Imagine that we’re on some kind of imaginary data black market. Someone offers a hard drive that they say contains a data set. They won’t say what it is, but they can guarantee that we don’t already have it. How much should you be willing to pay? What should new knowledge do to the price? I’ve made some notes, but they are mainly just me rambling1.

data-spaceMost people, myself included, have the intuition that zero is pretty close to the right number. I’m going to try and argue that’s a little bit more complicated.

The first thing that gives this away, is if you have all the data that you think is possible to have, then this mystery data set would have a very high value. If you believe that more data is better, you might still assign a low value to it if you have specifically collected up the data that you believe to be valuable. That would assume that this in the useless camp. If you thought that you had all the data, then this new set should reveal an unknown connection, or describe an unknown phenomenon. If you don’t have any data at all, then you probably don’t have the skills needed to use this new set. But let’s leave that to one side for the moment. Let’s assume that “we”, is the same in both cases, differentiated only by the data we’re hoarding. Our manipulation and exploitation skill is the same.

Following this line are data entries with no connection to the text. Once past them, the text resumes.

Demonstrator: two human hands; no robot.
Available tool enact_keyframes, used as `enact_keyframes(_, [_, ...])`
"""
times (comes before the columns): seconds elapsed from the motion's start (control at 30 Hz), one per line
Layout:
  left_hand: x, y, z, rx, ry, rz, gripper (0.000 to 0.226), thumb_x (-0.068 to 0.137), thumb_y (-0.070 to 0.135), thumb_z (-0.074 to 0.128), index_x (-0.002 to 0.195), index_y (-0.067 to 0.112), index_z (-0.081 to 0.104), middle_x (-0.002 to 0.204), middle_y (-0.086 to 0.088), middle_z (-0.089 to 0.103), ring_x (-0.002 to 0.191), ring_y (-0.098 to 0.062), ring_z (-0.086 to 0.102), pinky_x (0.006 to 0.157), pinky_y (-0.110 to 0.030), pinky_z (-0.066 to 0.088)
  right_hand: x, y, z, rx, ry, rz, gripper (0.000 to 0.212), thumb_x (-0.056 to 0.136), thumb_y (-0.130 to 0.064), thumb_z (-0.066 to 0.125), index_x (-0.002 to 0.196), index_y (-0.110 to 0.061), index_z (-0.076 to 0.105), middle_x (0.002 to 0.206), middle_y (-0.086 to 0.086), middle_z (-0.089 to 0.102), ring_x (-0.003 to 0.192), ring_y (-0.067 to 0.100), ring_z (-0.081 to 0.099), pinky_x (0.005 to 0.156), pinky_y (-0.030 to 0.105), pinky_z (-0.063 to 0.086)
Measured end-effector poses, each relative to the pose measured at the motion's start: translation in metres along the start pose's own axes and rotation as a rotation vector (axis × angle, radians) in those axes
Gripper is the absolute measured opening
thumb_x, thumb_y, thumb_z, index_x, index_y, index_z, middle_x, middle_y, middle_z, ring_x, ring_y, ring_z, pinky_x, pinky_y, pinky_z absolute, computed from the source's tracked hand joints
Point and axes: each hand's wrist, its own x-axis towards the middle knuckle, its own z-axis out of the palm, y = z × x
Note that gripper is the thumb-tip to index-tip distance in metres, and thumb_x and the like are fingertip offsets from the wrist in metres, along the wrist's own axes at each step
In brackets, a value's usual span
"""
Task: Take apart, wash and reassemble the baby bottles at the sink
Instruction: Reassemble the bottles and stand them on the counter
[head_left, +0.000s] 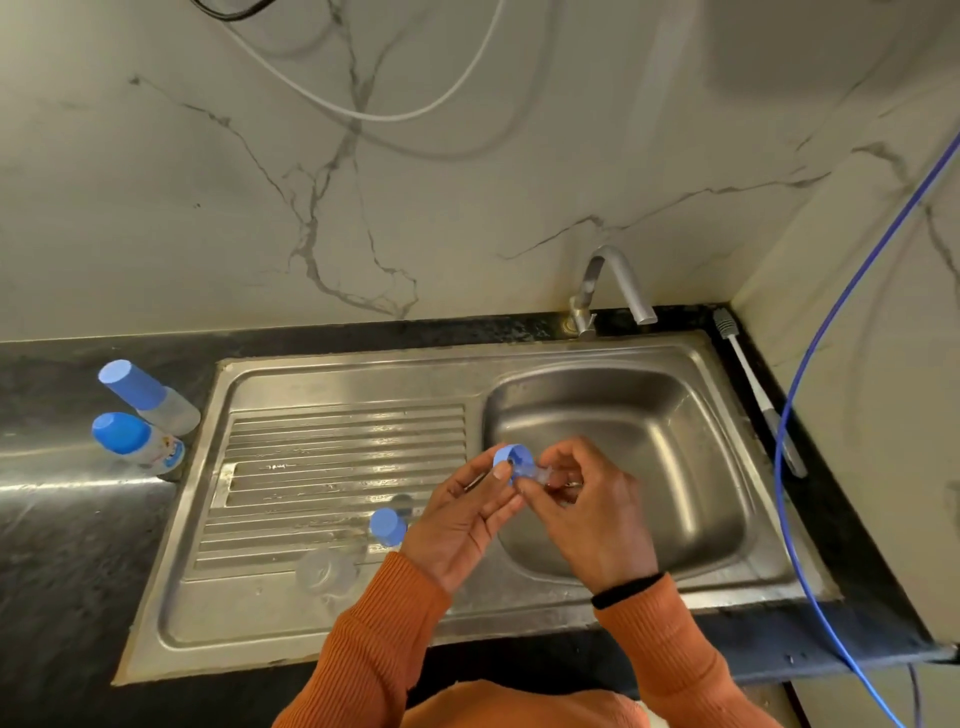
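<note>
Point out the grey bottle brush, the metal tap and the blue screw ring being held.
Grey-headed bottle brush with white handle (748, 371), head view, on the white handle.
Bent metal tap (618, 270), head view, on the top of the spout's bend.
Blue plastic screw ring (511, 457), head view, on its rim.

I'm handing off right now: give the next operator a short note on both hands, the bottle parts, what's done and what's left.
Left hand holds the blue collar ring; right hand pinches the clear nipple at it, above the sink basin.
Blue cap and a clear piece sit on the drainboard.
Two capped bottles wait on the counter.
Tap is dry. Washing and reassembly remain.
</note>
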Motion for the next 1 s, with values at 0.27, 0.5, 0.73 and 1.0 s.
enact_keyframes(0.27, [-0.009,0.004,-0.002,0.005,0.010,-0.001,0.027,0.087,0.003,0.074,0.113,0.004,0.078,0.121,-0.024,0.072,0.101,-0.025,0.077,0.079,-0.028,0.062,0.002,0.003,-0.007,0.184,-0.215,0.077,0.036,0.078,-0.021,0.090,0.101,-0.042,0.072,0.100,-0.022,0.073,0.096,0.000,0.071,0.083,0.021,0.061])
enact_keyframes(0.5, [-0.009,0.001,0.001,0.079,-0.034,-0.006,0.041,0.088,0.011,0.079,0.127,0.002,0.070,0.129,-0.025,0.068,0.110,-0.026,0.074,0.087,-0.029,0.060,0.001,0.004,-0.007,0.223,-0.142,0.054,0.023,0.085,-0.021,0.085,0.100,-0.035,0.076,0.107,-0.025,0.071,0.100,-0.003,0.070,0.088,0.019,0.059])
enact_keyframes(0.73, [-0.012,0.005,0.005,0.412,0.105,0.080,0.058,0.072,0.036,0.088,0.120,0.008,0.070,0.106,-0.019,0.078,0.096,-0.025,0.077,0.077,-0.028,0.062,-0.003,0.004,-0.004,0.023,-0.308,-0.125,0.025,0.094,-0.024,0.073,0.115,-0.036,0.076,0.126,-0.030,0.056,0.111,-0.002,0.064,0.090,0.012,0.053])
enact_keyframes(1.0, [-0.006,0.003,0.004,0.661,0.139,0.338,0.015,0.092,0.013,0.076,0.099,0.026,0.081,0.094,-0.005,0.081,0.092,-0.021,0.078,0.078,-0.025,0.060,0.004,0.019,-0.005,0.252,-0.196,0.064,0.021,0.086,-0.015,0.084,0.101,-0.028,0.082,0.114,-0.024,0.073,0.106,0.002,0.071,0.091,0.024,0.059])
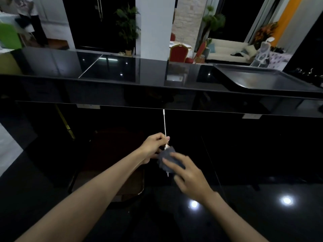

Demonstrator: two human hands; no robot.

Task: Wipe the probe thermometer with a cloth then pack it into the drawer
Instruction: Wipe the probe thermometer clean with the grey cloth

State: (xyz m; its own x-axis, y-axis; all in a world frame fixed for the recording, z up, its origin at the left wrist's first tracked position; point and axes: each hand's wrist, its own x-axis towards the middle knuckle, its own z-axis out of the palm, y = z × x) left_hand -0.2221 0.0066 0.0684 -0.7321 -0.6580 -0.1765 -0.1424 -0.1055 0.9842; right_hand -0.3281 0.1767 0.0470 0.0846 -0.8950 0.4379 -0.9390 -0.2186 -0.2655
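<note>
Glossy black counter (122, 70) is stretching across the far side, reflecting ceiling lights, with a second dark polished surface (262, 215) lying near. At far left a green chair (8, 37) is showing blurred. Below centre, a brown chair seat (122, 172) is sitting half lost in shadow. The left hand (153, 147) is pinching the probe thermometer (164, 126), a thin white rod pointing away and upright at mid-scene. The right hand (188, 173) is pressing a crumpled grey cloth (167, 158) around the rod's lower part, hiding it; only a pale tip is poking out beneath. At far right a dark metal tray (262, 79) is resting on the counter.
</note>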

If you don’t have much data then, for any non-trivial amount that you’d be willing to pay to get that data, you would probably be better off designing a collection method to give you exactly what you want. You’d be in a better position to exploit it immediately2. I’m starting to see parallels with this with marginal returns in standard economics. I don’t really know anything about it beyond its name and to see some vague parallel. It’s also related to the ‘classical science’ versus ‘big data’ philosophy divide. In other words, make a hypothesis and then get data vs get a lot of data then test hypotheses against it3.

There are a lot of parallel avenues to explore, but I still don’t know how to price this data set. My intuition is that there will be some kind of asymptotic curve that’s at or near zero for most of the graph, but spikes to infinity near the point where all the previous known knowledge. This is probably a more extreme shape than it would be if it was a historic artefact that is on offer to the British Museum.

If there is any real work on this sort of thing then I’d like to read about it.

  1. I wrote this on a train in Spain! 

  2. speaking probabilistically, you might roll the dice and get _exactly _what you needed! 

  3. This is the same argument I have with traditional POE. People who ask first, measure later because sensors are are expensive. I sympathize with their position historically, but I don’t think that argument holds any more.